▶ **Problem**: For the data that follows, report how many lines include the string "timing", and write the number alone.

(Collected data)
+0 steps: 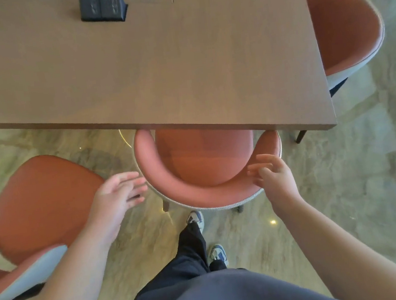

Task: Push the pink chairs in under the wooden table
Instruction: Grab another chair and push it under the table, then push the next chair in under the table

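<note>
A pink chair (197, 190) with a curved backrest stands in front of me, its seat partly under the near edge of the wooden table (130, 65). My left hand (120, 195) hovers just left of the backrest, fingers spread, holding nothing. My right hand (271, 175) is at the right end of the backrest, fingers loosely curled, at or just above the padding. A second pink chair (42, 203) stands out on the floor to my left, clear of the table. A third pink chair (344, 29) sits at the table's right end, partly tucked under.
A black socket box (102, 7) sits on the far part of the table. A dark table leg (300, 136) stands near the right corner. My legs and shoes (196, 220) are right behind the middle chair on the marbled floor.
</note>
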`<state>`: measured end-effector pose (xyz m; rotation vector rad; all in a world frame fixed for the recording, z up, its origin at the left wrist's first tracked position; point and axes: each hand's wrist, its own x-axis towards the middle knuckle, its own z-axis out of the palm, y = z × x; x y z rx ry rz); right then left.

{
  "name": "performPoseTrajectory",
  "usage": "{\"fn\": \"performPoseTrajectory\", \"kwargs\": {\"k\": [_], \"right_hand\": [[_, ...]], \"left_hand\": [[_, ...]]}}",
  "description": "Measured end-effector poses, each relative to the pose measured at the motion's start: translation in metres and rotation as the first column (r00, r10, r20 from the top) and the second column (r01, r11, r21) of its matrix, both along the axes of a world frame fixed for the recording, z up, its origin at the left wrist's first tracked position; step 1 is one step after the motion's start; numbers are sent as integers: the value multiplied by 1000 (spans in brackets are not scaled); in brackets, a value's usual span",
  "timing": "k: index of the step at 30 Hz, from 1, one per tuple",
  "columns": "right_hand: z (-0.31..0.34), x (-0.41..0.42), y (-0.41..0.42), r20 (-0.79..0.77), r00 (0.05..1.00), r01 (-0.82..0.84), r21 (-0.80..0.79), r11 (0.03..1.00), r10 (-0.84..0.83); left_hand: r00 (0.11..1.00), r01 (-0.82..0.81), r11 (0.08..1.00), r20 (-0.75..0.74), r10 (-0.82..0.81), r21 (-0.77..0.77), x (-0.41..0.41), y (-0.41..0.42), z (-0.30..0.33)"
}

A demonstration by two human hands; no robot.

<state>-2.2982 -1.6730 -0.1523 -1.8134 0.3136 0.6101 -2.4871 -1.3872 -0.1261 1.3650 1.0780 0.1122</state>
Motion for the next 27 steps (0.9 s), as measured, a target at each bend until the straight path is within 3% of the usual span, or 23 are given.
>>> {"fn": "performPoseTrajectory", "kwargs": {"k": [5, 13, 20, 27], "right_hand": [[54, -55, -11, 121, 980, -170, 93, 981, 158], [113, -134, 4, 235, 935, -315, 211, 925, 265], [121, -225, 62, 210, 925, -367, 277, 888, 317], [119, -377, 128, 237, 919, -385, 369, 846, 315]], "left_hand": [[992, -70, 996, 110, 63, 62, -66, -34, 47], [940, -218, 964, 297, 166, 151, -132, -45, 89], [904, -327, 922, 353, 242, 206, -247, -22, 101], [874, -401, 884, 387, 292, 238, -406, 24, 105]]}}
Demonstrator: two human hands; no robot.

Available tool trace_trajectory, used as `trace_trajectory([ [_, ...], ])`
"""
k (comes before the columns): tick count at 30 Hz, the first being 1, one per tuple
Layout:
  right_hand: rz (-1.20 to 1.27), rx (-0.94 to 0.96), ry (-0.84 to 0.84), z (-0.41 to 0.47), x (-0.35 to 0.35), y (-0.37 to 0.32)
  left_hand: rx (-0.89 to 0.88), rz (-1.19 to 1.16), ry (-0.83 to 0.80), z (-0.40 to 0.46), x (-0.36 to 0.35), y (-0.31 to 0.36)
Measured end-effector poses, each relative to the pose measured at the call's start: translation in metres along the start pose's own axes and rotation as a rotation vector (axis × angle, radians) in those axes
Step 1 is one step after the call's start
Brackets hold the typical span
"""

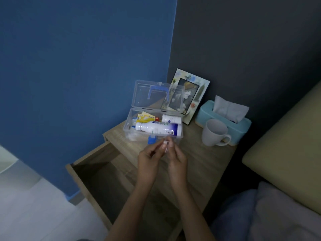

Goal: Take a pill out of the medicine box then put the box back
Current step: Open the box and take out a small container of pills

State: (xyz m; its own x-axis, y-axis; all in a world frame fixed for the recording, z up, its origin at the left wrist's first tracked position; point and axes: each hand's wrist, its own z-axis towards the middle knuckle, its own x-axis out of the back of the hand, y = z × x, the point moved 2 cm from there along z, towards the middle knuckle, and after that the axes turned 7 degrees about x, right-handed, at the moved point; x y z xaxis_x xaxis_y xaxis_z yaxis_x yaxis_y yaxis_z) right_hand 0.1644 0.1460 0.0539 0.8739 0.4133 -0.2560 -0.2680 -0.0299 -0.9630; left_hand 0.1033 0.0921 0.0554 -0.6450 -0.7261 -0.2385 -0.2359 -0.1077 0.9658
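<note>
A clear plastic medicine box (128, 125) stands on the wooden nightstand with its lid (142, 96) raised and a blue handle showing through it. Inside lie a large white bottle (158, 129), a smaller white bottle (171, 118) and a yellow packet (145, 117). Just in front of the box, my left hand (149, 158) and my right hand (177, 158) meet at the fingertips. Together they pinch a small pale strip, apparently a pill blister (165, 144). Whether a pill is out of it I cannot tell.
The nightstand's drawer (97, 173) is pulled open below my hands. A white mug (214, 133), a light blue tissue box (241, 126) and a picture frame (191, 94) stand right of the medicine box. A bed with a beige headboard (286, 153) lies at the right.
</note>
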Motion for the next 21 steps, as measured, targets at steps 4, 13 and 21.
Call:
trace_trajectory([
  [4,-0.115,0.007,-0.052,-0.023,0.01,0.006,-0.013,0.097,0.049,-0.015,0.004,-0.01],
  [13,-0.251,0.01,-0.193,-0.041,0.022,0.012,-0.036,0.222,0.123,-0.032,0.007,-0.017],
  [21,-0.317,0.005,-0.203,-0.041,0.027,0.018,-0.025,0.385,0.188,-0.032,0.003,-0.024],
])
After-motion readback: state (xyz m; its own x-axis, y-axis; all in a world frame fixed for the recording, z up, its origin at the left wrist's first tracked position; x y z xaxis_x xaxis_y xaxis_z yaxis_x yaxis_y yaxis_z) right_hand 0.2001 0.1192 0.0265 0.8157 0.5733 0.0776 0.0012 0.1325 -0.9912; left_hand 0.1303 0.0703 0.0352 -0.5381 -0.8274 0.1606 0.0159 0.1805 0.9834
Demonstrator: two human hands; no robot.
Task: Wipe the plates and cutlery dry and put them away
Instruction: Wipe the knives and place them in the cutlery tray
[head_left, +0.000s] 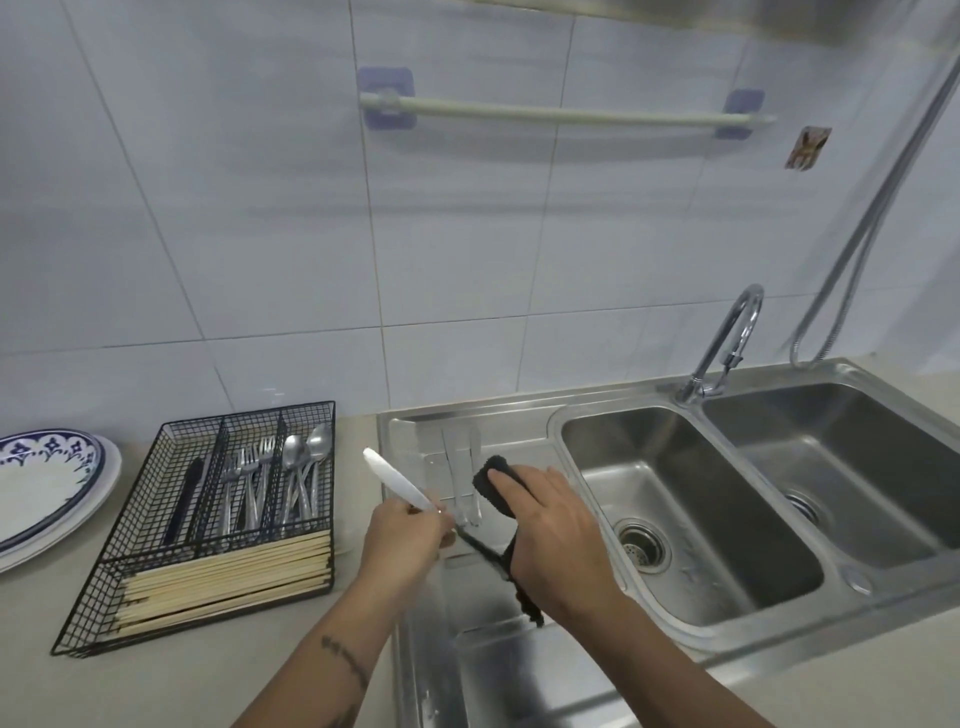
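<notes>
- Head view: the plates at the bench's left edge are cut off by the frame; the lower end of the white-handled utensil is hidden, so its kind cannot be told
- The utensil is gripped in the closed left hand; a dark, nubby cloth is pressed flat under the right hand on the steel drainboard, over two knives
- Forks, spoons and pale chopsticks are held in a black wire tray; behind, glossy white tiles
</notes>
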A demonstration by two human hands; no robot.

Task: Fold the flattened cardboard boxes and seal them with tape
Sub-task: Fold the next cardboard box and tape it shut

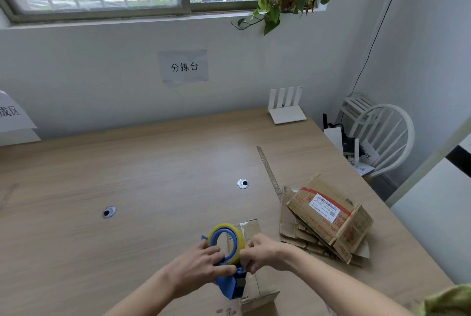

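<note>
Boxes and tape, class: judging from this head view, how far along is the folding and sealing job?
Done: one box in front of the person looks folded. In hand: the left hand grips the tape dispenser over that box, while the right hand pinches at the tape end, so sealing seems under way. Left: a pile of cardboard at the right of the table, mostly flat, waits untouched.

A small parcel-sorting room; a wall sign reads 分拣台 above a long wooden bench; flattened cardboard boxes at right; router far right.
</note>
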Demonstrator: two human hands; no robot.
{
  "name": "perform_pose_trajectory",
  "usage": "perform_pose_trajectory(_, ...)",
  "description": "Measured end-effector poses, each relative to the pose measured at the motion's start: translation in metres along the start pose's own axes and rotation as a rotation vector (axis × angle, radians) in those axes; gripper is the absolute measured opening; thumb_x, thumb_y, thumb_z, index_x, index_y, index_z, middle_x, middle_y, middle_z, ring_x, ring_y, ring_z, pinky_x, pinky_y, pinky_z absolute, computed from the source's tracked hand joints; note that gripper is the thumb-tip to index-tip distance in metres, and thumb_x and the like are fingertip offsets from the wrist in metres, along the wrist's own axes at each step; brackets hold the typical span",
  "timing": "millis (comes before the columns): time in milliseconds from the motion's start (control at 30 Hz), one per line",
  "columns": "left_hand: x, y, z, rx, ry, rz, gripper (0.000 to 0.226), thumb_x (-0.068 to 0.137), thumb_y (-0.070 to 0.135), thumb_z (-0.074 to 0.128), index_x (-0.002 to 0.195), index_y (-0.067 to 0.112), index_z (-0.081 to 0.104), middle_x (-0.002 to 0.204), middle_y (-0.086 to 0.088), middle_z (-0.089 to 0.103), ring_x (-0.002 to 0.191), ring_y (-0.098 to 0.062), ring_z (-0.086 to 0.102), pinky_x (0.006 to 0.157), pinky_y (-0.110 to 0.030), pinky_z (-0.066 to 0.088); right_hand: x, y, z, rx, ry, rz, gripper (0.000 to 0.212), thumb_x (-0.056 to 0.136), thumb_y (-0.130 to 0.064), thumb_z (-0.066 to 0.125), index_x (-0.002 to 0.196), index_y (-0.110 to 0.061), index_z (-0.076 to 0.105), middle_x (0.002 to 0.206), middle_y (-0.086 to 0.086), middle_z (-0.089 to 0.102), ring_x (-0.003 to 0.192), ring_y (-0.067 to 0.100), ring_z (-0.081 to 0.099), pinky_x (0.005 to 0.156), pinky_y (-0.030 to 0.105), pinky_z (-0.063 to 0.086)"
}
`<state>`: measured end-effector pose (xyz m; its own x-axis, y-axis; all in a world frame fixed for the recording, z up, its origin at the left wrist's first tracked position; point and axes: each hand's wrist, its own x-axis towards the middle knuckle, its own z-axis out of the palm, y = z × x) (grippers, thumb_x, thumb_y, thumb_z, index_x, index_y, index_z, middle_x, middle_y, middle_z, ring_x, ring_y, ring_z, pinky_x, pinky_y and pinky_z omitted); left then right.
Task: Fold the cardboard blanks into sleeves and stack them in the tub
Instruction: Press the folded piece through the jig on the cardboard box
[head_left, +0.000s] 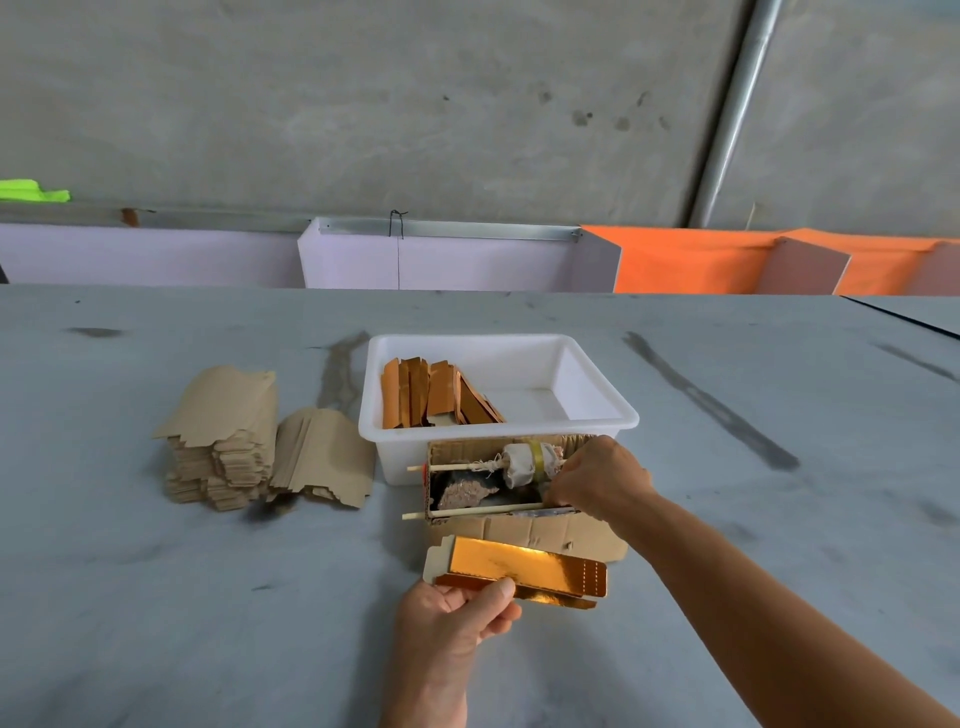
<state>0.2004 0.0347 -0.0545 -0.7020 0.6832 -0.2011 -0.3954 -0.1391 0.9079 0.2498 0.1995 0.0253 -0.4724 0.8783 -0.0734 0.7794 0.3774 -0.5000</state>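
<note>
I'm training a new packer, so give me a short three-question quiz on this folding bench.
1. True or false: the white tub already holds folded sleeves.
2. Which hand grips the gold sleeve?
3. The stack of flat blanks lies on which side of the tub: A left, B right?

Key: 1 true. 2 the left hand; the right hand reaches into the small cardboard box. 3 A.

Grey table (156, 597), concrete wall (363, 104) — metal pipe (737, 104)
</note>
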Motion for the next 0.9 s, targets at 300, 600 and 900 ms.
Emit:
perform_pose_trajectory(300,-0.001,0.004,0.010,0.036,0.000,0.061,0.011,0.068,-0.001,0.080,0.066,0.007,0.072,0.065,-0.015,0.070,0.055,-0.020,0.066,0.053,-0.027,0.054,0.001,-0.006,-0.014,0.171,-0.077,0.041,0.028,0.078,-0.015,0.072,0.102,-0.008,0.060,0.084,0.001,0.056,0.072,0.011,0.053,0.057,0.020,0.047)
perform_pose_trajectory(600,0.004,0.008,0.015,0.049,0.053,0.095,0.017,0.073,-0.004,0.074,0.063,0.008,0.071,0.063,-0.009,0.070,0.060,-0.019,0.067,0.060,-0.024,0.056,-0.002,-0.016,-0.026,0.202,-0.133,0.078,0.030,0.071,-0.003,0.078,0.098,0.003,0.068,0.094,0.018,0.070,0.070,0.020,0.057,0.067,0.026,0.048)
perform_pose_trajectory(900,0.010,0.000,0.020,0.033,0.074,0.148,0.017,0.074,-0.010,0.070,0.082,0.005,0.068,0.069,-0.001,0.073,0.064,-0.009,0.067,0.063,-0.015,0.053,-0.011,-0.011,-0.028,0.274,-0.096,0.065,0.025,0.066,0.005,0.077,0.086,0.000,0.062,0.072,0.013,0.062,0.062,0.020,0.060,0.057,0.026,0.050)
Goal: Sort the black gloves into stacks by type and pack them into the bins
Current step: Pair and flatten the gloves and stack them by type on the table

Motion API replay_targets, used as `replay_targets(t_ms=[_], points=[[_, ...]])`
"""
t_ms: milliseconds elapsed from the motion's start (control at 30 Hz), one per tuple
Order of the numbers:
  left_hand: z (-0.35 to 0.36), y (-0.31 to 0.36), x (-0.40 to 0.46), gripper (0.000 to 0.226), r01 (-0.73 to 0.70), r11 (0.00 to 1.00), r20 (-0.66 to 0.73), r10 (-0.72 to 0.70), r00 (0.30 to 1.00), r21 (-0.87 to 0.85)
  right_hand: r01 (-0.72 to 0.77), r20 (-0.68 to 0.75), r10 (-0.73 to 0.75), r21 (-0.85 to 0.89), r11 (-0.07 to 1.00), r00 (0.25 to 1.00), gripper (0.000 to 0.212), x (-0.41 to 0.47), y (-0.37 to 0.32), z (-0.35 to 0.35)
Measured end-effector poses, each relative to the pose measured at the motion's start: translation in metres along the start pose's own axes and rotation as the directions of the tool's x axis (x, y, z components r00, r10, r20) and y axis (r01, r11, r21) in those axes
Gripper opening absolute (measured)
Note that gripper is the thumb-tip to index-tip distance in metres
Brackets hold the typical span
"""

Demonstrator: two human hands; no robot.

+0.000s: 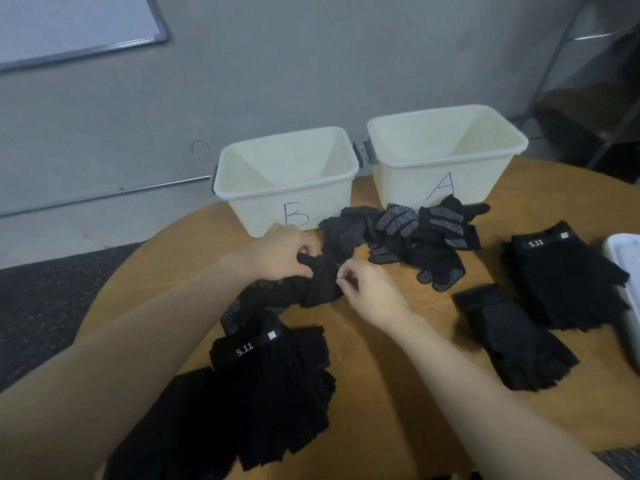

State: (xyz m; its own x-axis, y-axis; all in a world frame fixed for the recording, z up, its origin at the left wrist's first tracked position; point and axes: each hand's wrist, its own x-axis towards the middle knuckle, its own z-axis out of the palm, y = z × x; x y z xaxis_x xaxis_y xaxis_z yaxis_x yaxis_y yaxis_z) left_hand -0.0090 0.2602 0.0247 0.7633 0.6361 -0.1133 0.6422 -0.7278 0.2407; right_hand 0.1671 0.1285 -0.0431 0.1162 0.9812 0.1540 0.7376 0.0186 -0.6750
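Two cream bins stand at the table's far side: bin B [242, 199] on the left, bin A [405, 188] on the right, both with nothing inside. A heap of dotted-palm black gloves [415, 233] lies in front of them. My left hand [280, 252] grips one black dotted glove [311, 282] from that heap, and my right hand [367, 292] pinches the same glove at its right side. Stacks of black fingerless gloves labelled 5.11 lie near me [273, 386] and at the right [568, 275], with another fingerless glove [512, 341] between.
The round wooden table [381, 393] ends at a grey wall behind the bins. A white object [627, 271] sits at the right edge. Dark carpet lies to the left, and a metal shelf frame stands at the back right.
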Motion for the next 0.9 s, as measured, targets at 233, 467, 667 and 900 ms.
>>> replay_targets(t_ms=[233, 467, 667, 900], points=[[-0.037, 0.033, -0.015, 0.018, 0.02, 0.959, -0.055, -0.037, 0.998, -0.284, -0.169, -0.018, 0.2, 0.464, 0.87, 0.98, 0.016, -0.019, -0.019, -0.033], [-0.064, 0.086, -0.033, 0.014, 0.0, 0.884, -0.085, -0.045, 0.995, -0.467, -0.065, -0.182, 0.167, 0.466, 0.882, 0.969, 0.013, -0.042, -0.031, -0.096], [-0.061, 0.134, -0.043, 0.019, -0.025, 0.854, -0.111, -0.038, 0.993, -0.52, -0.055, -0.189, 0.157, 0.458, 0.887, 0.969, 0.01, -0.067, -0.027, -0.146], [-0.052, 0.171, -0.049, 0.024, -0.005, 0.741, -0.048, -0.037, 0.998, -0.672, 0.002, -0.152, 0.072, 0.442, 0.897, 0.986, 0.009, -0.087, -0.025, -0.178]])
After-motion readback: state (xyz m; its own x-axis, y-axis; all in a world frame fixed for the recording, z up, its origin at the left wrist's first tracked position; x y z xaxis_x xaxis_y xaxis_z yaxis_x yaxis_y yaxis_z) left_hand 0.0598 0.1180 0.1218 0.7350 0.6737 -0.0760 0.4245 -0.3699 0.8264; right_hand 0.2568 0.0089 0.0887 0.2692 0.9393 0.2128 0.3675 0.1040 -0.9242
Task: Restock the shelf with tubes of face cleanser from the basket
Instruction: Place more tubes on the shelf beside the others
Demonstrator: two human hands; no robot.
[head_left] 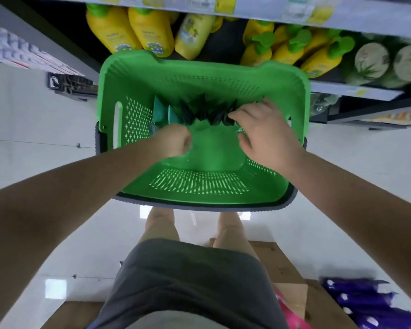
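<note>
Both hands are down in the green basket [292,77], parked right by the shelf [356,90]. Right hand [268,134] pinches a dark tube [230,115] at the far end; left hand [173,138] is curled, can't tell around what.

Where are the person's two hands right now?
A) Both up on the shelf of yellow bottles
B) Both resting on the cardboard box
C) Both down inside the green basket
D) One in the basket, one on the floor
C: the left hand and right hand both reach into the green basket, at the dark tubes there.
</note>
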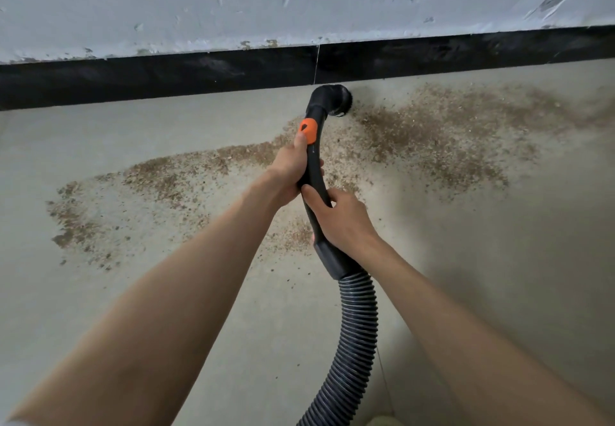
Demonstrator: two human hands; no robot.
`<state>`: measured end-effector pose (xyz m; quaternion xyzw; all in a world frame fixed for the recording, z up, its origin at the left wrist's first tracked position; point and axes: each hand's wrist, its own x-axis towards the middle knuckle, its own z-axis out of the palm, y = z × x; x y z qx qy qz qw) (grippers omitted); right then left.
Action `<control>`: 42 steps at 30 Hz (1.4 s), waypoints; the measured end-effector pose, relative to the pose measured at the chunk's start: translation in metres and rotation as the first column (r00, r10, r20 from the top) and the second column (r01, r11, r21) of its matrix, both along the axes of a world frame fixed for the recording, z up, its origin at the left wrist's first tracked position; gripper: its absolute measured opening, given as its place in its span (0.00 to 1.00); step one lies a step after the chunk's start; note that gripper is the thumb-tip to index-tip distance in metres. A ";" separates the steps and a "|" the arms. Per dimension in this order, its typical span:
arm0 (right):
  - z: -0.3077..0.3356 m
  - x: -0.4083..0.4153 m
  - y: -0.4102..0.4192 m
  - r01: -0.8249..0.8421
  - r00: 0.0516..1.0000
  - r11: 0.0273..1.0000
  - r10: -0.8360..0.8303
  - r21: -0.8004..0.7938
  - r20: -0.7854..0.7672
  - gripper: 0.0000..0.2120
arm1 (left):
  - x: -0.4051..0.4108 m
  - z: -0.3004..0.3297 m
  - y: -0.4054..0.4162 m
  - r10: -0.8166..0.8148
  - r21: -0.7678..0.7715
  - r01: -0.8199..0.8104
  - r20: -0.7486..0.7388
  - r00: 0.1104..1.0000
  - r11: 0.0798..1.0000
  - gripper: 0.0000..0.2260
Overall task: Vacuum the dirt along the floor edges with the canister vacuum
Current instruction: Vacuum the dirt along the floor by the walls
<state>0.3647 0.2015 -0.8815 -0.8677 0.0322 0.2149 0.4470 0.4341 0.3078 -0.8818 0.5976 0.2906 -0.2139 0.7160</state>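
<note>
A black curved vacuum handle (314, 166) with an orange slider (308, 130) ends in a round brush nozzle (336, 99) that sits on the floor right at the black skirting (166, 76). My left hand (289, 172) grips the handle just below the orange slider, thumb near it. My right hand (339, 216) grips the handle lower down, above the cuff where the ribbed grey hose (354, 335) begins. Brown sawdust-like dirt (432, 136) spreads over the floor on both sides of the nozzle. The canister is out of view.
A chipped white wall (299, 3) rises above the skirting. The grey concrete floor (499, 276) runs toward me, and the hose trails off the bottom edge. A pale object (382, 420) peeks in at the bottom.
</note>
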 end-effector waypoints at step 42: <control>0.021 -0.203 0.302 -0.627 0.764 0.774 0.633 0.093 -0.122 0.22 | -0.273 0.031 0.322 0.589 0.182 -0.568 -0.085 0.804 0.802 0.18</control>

▶ **Answer to the exercise**: 2